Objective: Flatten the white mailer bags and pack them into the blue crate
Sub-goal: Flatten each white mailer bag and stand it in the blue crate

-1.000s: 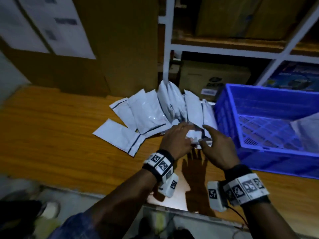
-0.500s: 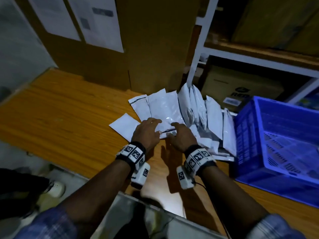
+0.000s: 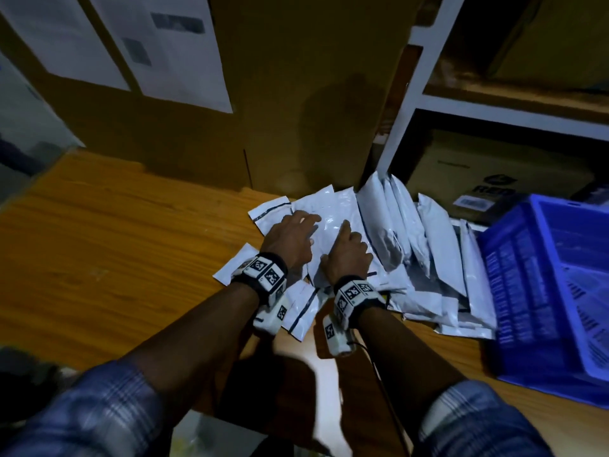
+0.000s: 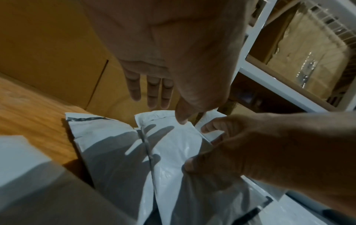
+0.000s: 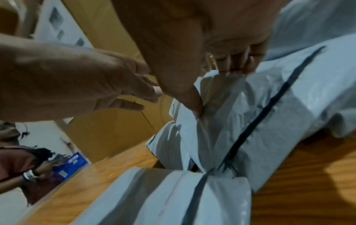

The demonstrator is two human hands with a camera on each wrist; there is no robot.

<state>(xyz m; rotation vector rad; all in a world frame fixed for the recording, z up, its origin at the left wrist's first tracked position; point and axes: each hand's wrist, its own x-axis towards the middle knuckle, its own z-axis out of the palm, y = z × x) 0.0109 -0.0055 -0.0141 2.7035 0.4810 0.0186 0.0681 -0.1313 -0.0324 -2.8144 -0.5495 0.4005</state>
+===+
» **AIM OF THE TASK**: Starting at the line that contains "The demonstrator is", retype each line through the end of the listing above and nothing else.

» **TASK SOLUTION**:
The demonstrator is two human hands with a camera on each wrist; there is no robot.

<state>(xyz m; rotation vector rad; all in a world frame fixed for the recording, z up, its origin at the left wrist's first tracked position; point and axes: each hand's wrist, its own x-axis towards the middle knuckle, its own z-axis out of the palm, y = z × x) 0.0109 -0.0055 -0.0141 2.7035 0.4810 0.0186 0.0681 -0.1313 -0.0324 -2.8144 -0.5495 0.4005</state>

Nothing else is needed for the answer.